It’s easy to become aggravated by other people’s actions and forget what you were trying to achieve in the first place. Here we can learn a lesson from Rudy Crew, a former leader in the New York City and Miami-Dade County schools.
When Crew was verbally attacked by Representative Rafael Arza, a Florida legislator, who used one of the nastiest racial slurs to describe Crew, an African-American, Crew filed a complaint with the legislature but then essentially went on with his work. As he told me at the time, a significant fraction of the Miami schoolchildren were not reading at grade level. Responding to every nasty comment could become a full time job but, more importantly, would do nothing to improve the school district’s performance. Arza was eventually expelled from the legislature. Crew’s takeway? Figure out: “what does winning look like?” If the conflict were over and you found that you had won, what would that look like? Which leads to the second rule…
2. Don’t fight over things that don’t matter.

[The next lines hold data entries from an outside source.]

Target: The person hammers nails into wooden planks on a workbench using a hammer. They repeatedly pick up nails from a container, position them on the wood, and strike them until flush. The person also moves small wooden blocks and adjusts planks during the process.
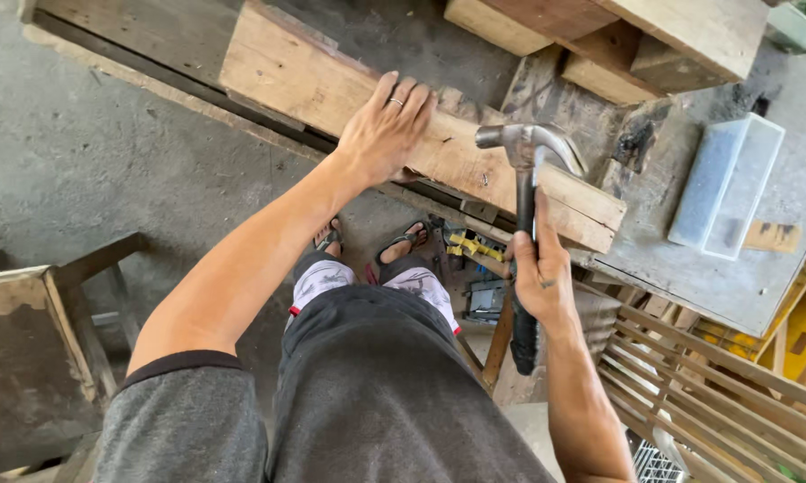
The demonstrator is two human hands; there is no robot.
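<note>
The left hand (385, 125) lies flat and open on the plank (331, 89), while the right hand (539, 268) grips the hammer (526, 179) just beside the plank.

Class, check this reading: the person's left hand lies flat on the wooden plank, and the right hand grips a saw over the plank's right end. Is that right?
Not quite. The right hand grips a claw hammer, not a saw; the head view shows its metal head above the right end of the wooden plank. The rest stands: the left hand lies flat on that plank.
</note>
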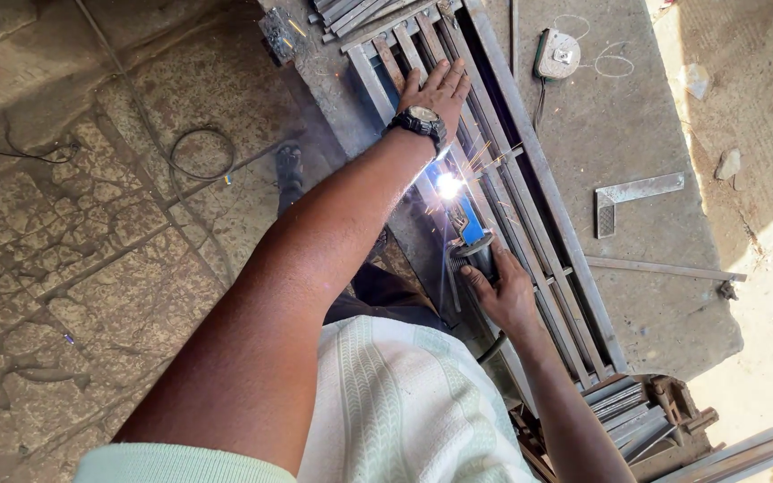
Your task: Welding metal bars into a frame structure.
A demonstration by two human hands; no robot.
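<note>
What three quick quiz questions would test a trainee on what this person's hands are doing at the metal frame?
1. True or false: the left hand lies flat, palm down, on the metal bar frame.
2. What does the right hand grip? A) the steel square B) the welding electrode holder C) the tape measure
3. Fill in: on the left wrist sits a ____.

Key
1. True; its fingers are spread over the bars, holding nothing.
2. B; the welding electrode holder points at the bright arc, with sparks flying. The steel square and tape measure lie untouched on the concrete slab.
3. Wristwatch.
</note>
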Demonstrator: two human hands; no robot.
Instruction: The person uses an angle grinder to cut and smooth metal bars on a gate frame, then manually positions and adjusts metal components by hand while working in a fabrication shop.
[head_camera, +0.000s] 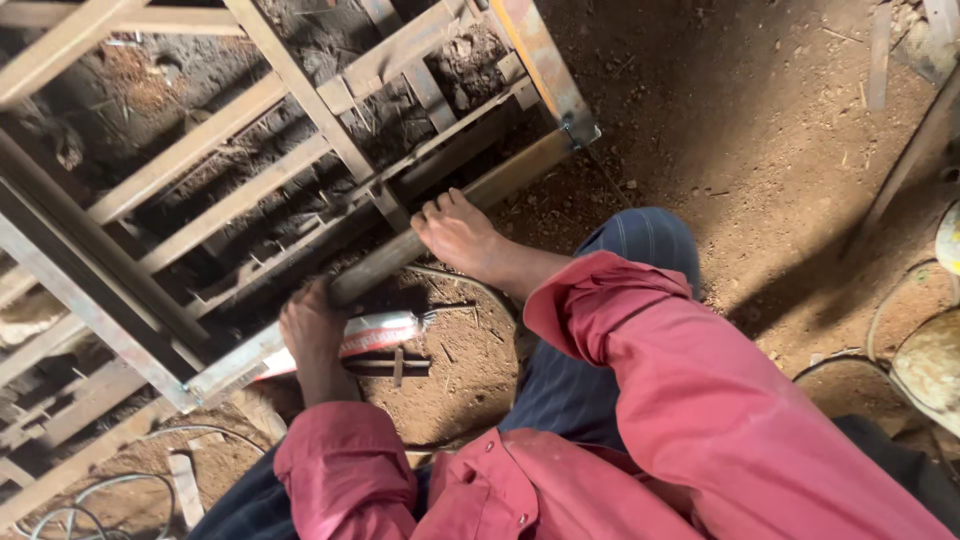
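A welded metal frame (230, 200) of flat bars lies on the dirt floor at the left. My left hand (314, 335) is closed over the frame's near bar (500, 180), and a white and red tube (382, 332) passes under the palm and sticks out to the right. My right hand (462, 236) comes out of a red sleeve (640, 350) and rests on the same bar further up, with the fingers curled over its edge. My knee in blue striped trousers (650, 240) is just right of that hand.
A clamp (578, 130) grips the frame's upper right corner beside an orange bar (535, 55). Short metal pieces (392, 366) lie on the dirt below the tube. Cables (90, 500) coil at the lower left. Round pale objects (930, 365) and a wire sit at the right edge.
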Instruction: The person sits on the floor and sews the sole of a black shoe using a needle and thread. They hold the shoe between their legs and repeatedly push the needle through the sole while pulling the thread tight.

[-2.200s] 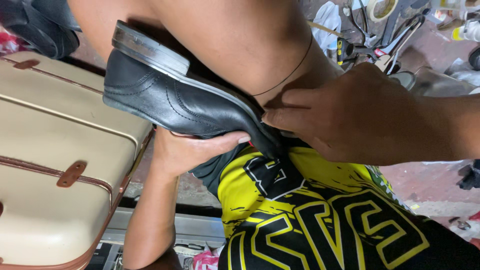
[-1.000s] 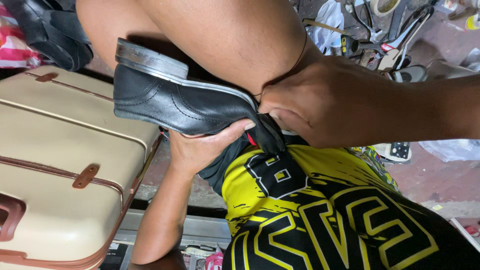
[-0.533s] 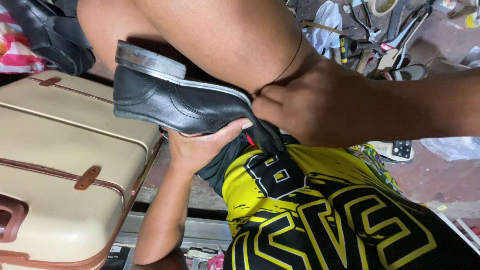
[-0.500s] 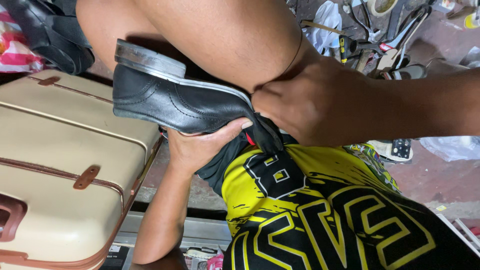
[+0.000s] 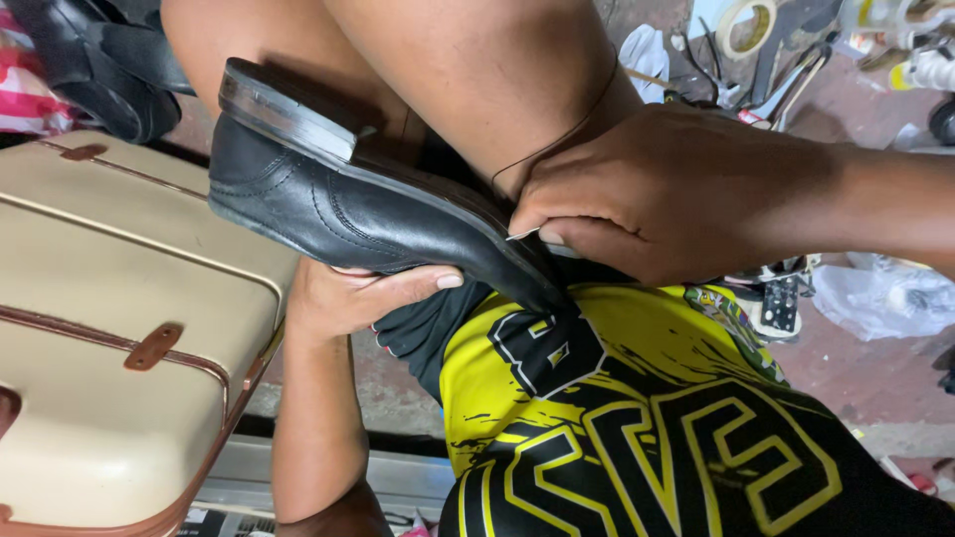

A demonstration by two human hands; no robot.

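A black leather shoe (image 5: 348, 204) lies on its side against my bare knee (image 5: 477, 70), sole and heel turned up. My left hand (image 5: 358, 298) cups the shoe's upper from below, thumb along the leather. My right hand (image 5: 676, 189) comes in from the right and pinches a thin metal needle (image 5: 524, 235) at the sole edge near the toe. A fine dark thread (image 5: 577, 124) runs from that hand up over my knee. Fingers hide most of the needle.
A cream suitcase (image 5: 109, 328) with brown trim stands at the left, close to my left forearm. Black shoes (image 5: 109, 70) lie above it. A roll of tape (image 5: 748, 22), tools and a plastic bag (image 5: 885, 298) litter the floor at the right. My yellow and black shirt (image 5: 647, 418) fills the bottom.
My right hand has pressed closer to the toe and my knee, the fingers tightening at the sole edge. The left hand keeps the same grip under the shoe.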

For a while, Dr. Laura Esserman, a breast cancer surgeon at the University of California, San Francisco (UCSF), and a leader of fundamental change in breast cancer treatment and research, was sponsoring a digital mammography van to serve poor women in San Francisco. The sponsorship was taking a lot of time and effort — she’d had trouble raising money for the service after the Komen Foundation had reneged on a pledge of support. Her department chair was worried about the department’s budget and why a department of surgery was running a radiology service. The hospital CFO was not interested in funding a mammography service that would generate unreimbursed care while the university was raising debt to build a new campus. And Esserman herself did not (and does not) believe that mammography was the way forward for improving breast cancer outcomes. After figuring out that sponsoring the mamo-van was absorbing disproportionate effort and creating unnecessary conflict with important people inside UCSF, Esserman offloaded the van. It smoothed the relationship with her boss and allowed her to focus on higher-leverage activities.
3. Build an empathetic understanding of others’ points of view.
As the previous example illustrates, sometimes people fight over personalities, but often they have a reason for being in conflict. It helps to understand what others’ objectives and measures are, which requires looking at the world through their eyes. Don’t presume evil or malevolent intent. For example, an ongoing struggle in the software industry has centered around when to release a product. Engineers often want to delay a product release in the pursuit of perfection, because the final product speaks to the quality of their work. Sales executives, on the other hand, are rewarded for generating revenue. It’s therefore in their best interest to sell first and fix second. Each is pursuing reasonable interests consistent with their rewards and professional training — not intentionally trying to be difficult.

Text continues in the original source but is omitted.